La Révolution de Novembre a été l'oeuvre de tous ces jeunes qui ont défié les prévisions de cette puissance coloniale, appuyée par l'OTAN, et qui ont suscité l'admiration du monde parce que leur combat a été d'une ampleur telle que «les sacrifices consentis sont bouleversants par leur étendue et ont peu d'équivalents dans l'Histoire universelle».

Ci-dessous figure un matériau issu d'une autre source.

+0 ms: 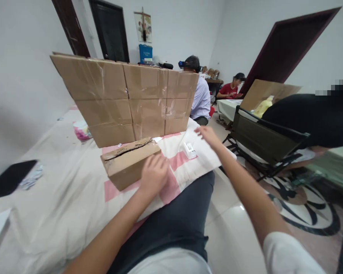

Voici, pour le lecteur, principalement le jeune, une rétrospective modeste sur le combat de notre peuple, depuis l'avènement du colonialisme français, une rétrospective qui explique que le recouvrement de notre souveraineté nationale est l'aboutissement d'un long processus de décolonisation que le 1er Novembre venait de couronner. Ainsi, en conclusion, nous pouvons dire que cette guerre d'indépendance que nous considérons comme le début de la fin, n'était pas le fait d'une réaction intempestive de quelques «révoltés», mais l'engagement de tout un peuple et ses nombreux sacrifices qui ont abouti à la libération de notre pays de l'emprise colonialiste.